## [Instructions for the task]
Every entry is to be transcribed as it stands. Images stay out.

## [Record excerpts]

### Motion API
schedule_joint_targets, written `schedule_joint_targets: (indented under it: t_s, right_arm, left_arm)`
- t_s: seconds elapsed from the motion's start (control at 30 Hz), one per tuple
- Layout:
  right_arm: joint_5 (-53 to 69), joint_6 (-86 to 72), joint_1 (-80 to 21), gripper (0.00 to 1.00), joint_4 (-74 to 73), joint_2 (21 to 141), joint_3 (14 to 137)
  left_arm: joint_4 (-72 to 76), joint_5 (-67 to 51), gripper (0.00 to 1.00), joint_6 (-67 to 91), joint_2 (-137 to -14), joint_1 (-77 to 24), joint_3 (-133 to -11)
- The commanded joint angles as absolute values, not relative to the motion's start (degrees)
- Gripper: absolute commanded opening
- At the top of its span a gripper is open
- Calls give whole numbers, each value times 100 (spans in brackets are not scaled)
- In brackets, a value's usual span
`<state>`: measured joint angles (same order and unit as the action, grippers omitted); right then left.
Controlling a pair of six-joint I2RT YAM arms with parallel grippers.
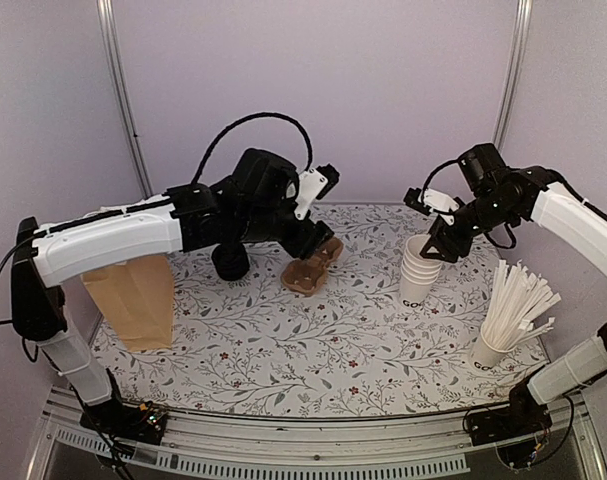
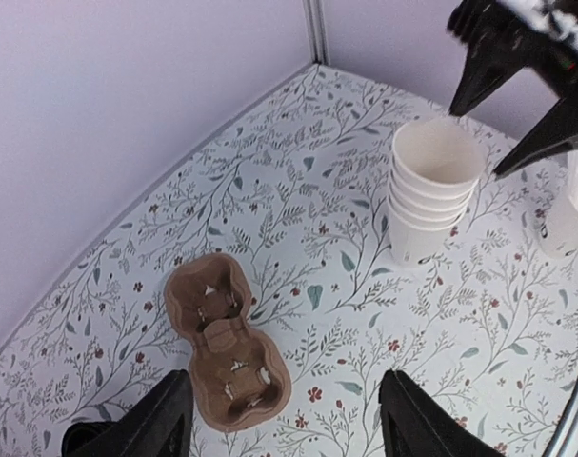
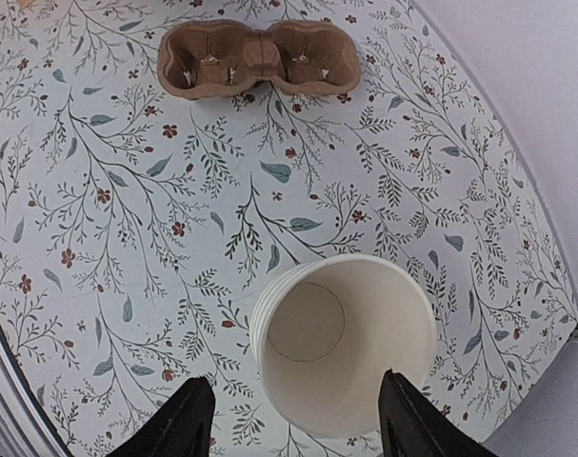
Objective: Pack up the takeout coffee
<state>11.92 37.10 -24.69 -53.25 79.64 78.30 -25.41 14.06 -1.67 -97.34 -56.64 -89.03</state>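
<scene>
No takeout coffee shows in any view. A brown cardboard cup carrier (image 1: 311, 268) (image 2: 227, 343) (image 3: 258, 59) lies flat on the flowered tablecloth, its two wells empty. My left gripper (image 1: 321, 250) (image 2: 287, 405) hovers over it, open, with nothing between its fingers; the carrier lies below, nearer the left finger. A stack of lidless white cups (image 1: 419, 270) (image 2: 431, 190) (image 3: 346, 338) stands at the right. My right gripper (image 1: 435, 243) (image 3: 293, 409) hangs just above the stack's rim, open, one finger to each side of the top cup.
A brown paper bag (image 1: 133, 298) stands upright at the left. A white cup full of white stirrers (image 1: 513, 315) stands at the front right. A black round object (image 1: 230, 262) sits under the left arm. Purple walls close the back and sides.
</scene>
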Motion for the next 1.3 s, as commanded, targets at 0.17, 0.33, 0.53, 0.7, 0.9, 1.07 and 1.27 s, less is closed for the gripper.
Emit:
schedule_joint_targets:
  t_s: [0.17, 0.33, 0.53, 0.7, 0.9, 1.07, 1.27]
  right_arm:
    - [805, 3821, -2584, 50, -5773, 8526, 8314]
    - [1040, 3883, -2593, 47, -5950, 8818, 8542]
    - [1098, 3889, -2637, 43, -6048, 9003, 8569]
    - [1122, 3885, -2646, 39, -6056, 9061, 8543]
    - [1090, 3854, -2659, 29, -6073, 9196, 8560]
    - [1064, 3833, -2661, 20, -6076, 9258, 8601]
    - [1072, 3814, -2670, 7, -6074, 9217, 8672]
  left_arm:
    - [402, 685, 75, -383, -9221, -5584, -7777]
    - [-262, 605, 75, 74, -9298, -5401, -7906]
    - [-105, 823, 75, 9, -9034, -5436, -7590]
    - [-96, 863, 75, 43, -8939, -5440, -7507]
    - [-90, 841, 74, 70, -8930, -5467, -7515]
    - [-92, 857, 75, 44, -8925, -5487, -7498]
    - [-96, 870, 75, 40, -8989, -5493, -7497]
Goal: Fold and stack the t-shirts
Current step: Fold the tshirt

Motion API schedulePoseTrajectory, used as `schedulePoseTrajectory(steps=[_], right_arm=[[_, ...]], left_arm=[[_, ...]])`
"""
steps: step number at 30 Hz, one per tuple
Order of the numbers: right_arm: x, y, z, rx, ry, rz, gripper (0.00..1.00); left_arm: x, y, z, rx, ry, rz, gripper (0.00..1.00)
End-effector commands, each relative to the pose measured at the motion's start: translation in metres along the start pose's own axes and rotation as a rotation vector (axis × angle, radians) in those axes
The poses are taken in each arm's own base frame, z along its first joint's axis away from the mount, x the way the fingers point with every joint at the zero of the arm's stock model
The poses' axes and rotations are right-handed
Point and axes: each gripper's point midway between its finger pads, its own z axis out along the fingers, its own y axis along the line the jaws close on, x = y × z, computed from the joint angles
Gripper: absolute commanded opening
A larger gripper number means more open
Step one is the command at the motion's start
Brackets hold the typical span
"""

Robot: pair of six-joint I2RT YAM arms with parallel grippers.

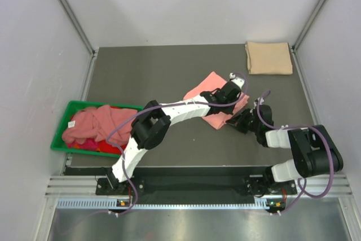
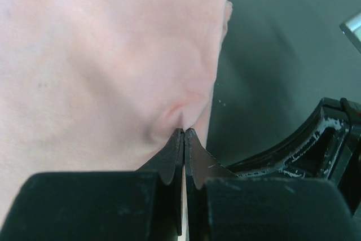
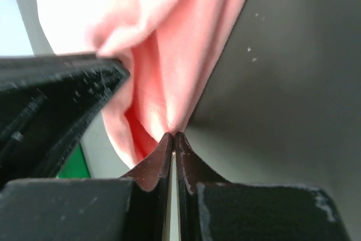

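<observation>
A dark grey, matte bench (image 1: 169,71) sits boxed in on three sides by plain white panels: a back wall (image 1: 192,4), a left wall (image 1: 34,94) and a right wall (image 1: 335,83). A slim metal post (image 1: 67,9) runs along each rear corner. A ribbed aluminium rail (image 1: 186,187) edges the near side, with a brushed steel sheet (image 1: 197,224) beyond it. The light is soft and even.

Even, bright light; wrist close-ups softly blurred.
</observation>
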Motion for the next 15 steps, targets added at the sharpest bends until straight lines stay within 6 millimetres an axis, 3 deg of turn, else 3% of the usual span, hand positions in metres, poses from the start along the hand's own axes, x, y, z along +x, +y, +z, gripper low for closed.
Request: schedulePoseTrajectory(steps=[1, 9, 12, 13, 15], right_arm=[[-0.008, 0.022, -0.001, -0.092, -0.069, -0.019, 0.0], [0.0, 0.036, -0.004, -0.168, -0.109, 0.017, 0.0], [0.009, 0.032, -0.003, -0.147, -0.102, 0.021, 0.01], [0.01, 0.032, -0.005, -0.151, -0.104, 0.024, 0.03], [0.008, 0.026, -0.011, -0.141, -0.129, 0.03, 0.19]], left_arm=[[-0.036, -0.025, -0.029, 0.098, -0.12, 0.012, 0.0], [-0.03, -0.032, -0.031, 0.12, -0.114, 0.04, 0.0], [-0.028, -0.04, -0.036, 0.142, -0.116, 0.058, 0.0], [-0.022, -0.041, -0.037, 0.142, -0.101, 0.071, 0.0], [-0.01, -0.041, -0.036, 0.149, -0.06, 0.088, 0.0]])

## [Answer to the exercise]
### Motion API
schedule_joint_targets, written `schedule_joint_targets: (indented under it: t_s, right_arm, left_arm)`
- t_s: seconds elapsed from the motion's start (control at 30 Hz), one per tuple
- Layout:
  right_arm: joint_5 (-53 to 69), joint_6 (-86 to 72), joint_1 (-80 to 21), gripper (0.00 to 1.00), joint_4 (-74 to 73), joint_2 (21 to 141), joint_3 (14 to 137)
  left_arm: joint_4 (-72 to 76), joint_5 (-67 to 51), gripper (0.00 to 1.00), joint_6 (-67 to 91), joint_2 (-137 to -14), joint_1 (-77 to 24), joint_3 (-133 to -11)
- The commanded joint angles as absolute values, not relative to the motion's start (degrees)
- Gripper: absolute commanded opening
- At the top of its span a gripper is open
- Calls give whole numbers, each value times 100 (spans in brackets are not scaled)
- In brackets, a value's usual span
`<state>`: measured joint angles (same order and unit as the action, grippers omitted); right then left.
Controlling a pair of six-joint I2RT YAM arms with parallel grippers.
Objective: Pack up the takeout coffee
<state>11.92 37.10 -24.69 -53.25 79.64 78.30 -25.41 14.06 -1.67 -97.34 -56.64 -89.03</state>
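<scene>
No takeout coffee shows in any view. A brown cardboard cup carrier (image 1: 311, 268) (image 2: 227, 343) (image 3: 258, 59) lies flat on the flowered tablecloth, its two wells empty. My left gripper (image 1: 321, 250) (image 2: 287, 405) hovers over it, open, with nothing between its fingers; the carrier lies below, nearer the left finger. A stack of lidless white cups (image 1: 419, 270) (image 2: 431, 190) (image 3: 346, 338) stands at the right. My right gripper (image 1: 435, 243) (image 3: 293, 409) hangs just above the stack's rim, open, one finger to each side of the top cup.
A brown paper bag (image 1: 133, 298) stands upright at the left. A white cup full of white stirrers (image 1: 513, 315) stands at the front right. A black round object (image 1: 230, 262) sits under the left arm. Purple walls close the back and sides.
</scene>
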Motion for the next 1.3 s, as commanded, targets at 0.17, 0.33, 0.53, 0.7, 0.9, 1.07 and 1.27 s, less is closed for the gripper.
Emit:
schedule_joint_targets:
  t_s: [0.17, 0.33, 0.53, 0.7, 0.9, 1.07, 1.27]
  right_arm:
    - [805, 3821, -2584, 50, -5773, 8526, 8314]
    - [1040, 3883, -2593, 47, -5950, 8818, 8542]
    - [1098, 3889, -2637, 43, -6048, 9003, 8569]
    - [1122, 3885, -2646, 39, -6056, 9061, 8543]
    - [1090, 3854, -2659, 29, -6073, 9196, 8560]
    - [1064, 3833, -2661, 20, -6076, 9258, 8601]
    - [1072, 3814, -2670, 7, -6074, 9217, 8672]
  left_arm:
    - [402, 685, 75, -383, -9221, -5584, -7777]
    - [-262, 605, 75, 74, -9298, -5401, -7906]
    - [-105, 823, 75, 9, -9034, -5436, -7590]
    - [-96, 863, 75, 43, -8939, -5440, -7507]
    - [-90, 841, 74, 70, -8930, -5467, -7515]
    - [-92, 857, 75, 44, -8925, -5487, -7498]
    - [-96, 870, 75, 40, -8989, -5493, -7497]
Goal: Fold and stack the t-shirts
Current step: Fold the tshirt

Motion API schedulePoseTrajectory, used as `schedulePoseTrajectory(steps=[_], right_arm=[[_, ...]], left_arm=[[_, ...]])`
"""
steps: step number at 30 Hz, one per tuple
Order of the numbers: right_arm: x, y, z, rx, ry, rz, gripper (0.00..1.00); left_arm: x, y, z, rx, ry, rz, gripper (0.00..1.00)
End-effector commands, each relative to the pose measured at the motion's start: translation in metres along the start pose's own axes and rotation as a rotation vector (axis × angle, radians) in those axes
The poses are taken in each arm's own base frame, z along its first joint's axis away from the mount, x the way the fingers point with every joint at the zero of the arm's stock model
The poses' axes and rotations are right-handed
Point and axes: each gripper's point midway between its finger pads, its own z axis out along the fingers, its own y axis along the line the jaws close on, x = y × z, computed from the joint angles
Gripper: absolute commanded opening
A larger gripper number means more open
Step one is the command at the motion's start
Brackets hold the typical span
"""

Robot: pair of six-joint I2RT YAM arms with parallel grippers.


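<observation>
A dark grey, matte bench (image 1: 169,71) sits boxed in on three sides by plain white panels: a back wall (image 1: 192,4), a left wall (image 1: 34,94) and a right wall (image 1: 335,83). A slim metal post (image 1: 67,9) runs along each rear corner. A ribbed aluminium rail (image 1: 186,187) edges the near side, with a brushed steel sheet (image 1: 197,224) beyond it. The light is soft and even.

Even, bright light; wrist close-ups softly blurred.
</observation>
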Motion for the next 15 steps, targets added at the sharpest bends until straight lines stay within 6 millimetres an axis, 3 deg of turn, else 3% of the usual span, hand positions in metres, poses from the start along the hand's own axes, x, y, z along +x, +y, +z, gripper low for closed.
Request: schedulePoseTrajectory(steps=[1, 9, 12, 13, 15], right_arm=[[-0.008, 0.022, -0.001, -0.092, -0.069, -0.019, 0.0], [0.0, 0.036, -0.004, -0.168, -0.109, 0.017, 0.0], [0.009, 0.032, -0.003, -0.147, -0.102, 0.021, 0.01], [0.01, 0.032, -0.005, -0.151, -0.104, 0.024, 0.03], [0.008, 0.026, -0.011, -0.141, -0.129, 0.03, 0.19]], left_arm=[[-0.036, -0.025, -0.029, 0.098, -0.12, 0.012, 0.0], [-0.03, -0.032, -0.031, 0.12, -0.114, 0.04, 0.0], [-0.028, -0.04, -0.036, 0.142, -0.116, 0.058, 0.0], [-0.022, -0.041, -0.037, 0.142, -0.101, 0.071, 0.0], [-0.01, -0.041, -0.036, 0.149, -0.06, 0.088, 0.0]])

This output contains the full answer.